Il Generale Inverno non fa sconti, neanche per il Bel Paese. Sappiamo bene, a giudicare dall’andazzo degli ultimi anni, che a parentesi eccezionalmente roventi si alternano sessioni di maltempo e freddo piuttosto dure. Eppure, nonostante ciò, i cieli continuano a deliziarci con virtuose melodie, capaci di affievolire, almeno in parte, le beghe dovute al freddo. Infatti sono numerose le specie di uccelli che si accasano nelle nostre campagne e nei caotici dedali di palazzi e strade delle città in cui viviamo, trascorrendo la stagione fredda a due passi dai nostri davanzali. Molti provengono da Nord, per sottrarsi a condizioni ben più rigide delle nostre, altri dalle catene montuose limitrofe, anche se parecchie sono le specie sedentarie che restano legate ai loro territori d’appartenenza per tutto l’anno. È facile immaginare che, dato il contesto appena descritto, la loro situazione non sia delle migliori, pertanto è possibile correre in loro soccorso, unendo l’utile al dilettevole, attraverso mangiatoie ad hoc.

Esse infatti assicurano loro risorse preziose per affrontare al meglio le rigide temperature invernali, restituendoci al contempo un’occasione d’oro per osservare da vicino una miriade di specie diverse. Ne esistono tipologie differenti:

  •  a casetta, da posizionare sui rami di un albero oppure su appositi paletti di legno;
  •  a tramoggia, applicabili su di una parete;
  •  a ventosa, da porre sui vetri delle finestre;

Quelli appena menzionati sono i modelli più rinomati, anche se la rete, come sempre, offre ottimi spunti per realizzare tantissime strutture fai da te, facendo di questa ottima pratica un’occasione per sfruttare diversamente il proprio tempo libero, magari assieme ai più piccoli.
Per quanto concerne le risorse alimentari da utilizzare, è bene selezionarle in base alle specie presenti nei paraggi.

Ad esempio i merli, così come i pettirossi e le capinere, gradiranno senz’altro un po’ di frutta fresca, mentre noci e nocciole faranno sicuramente al caso dei picchi, invece cardellini e fringuelli saranno ben lieti di trovare scorte di semi di girasole.
A queste dritte vanno però abbinate una certa dose di responsabilità e di perizia:

  • è bene tener pulite le mangiatoie, rimuovendo residui di cibo troppo datati e lo sporco in eccesso.
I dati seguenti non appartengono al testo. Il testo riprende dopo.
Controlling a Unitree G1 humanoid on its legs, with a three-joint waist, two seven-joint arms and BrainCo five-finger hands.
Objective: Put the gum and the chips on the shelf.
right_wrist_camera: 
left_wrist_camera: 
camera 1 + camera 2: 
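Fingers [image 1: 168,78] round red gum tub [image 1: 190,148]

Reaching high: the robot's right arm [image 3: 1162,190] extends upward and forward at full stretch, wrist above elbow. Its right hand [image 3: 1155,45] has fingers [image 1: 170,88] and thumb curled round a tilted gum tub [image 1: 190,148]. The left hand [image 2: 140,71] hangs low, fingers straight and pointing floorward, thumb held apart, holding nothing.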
In questo modo è possibile scongiurare infezioni che potrebbero risultare fatali per le varie specie;
  • dotarle di punti di abbeveraggio, cambiando l’acqua con una certa frequenza e rimuovendo il ghiaccio laddove è presente;
  • mai optare per modelli con superfici taglienti, o con componenti in cui gli uccelli potrebbero impigliarsi;
  • scegliere con attenzione il luogo in cui posizionarle, lontane da possibili predatori, come i gatti domestici, magari con un po’ di verde nelle immediate vicinanze e con appositi posatoi tra tali aree e la mangiatoia stessa, così che l’avifauna possa analizzare l’ambiente circostante prima di rifocillarsi;
  • mai interrompere l’approvvigionamento di risorse, di cui inevitabilmente gli uccelli divengono dipendenti durante l’inverno, vista la penuria di cibo. Inoltre è bene ricordare di non allestire mangiatoie durante le restanti stagioni, onde evitare che i giovani appena involati possano rendersi schiavi delle leccornie da noi proposte, divenendo incapaci di procacciarsi il cibo da soli.

In un periodo sempre più difficoltoso per la natura e per la gestione delle meraviglie che essa ci propina, attività come questa possono aiutarci a riscoprire un amore sopito ormai da tanto, troppo tempo. Un piccolo passo verso un mondo più consapevole delle proprie ricchezze.